(ACTIVITY):
This task calls for the lines below starting at the one containing "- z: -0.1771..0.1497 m" and ending at the one containing "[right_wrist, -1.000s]", repeated exactly with both ends kept and pictures left out.

(DATA PROVIDED):
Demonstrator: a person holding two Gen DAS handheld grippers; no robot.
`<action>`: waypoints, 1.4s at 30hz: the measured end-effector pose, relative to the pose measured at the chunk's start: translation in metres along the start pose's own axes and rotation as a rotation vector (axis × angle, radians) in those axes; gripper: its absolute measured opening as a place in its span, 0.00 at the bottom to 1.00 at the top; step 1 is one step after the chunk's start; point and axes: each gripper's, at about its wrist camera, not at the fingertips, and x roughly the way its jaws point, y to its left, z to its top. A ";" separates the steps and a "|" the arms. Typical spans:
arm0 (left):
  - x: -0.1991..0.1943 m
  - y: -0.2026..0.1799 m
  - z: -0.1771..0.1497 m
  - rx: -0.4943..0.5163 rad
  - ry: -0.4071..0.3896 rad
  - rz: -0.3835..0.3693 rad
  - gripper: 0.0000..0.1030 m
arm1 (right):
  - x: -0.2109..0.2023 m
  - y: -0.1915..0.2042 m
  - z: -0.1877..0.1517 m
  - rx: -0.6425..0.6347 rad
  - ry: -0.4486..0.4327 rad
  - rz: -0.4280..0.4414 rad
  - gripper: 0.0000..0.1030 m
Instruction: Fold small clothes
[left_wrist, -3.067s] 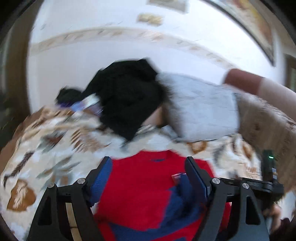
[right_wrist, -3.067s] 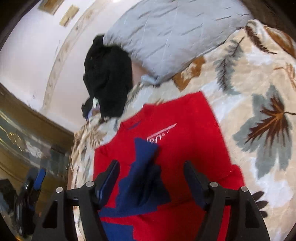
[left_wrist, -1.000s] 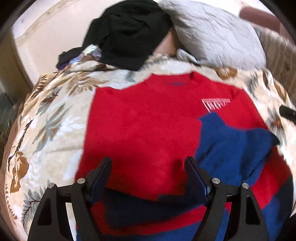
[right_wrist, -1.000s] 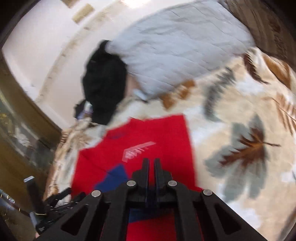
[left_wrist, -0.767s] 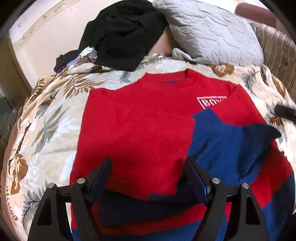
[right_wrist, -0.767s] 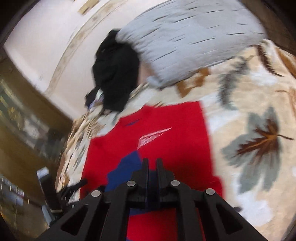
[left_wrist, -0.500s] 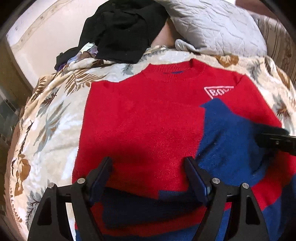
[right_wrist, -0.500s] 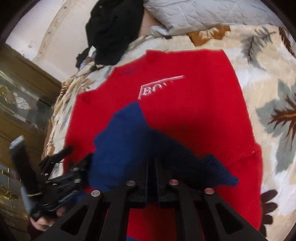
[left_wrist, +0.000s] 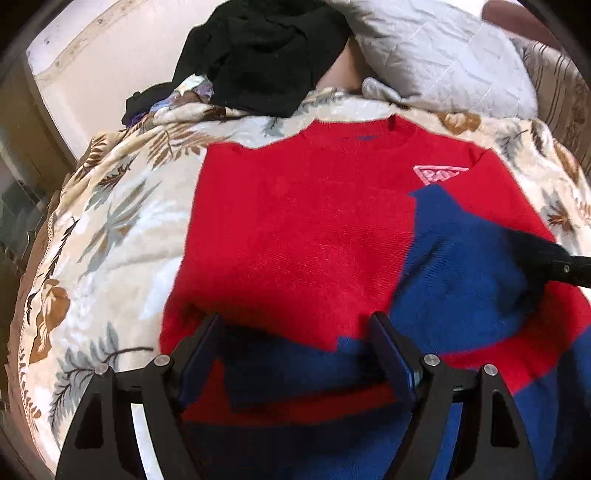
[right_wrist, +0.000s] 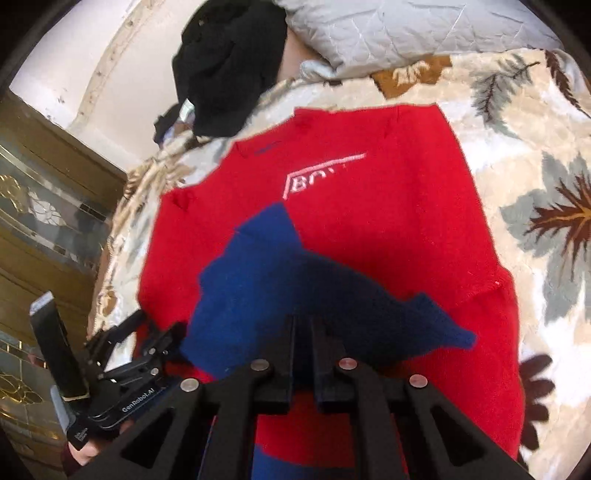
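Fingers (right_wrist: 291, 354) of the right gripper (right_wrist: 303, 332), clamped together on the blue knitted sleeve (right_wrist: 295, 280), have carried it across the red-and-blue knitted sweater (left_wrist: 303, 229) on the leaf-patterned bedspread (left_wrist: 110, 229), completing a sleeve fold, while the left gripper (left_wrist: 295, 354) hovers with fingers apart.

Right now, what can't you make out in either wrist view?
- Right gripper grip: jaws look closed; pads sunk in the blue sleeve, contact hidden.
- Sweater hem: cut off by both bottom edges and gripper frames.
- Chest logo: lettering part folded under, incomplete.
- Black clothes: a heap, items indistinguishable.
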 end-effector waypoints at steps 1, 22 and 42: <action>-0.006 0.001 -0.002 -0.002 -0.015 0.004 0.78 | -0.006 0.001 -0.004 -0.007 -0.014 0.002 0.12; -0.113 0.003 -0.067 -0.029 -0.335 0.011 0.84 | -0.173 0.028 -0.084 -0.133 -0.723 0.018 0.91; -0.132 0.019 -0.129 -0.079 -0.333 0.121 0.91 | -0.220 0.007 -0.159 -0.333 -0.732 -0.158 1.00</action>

(TASK ANSWER):
  - z: -0.1771..0.1497 m
  - rx: -0.4943..0.5163 rad
  - ry: -0.4071..0.3896 rad
  - rz: -0.3835..0.3693 rad
  - gripper: 0.0000..0.1030 m
arm1 (right):
  - x: -0.2109..0.2023 m
  - y: -0.1915..0.2042 m
  - z: -0.1877..0.1517 m
  - rx: -0.6425..0.6347 rad
  - ry: -0.4486..0.4327 rad
  - rz: -0.4280..0.4414 rad
  - gripper: 0.0000..0.1030 m
Instruction: Fold small clothes
[left_wrist, -3.067s] 
[right_wrist, -3.067s] 
[left_wrist, -1.000s] 
[right_wrist, -1.000s] 

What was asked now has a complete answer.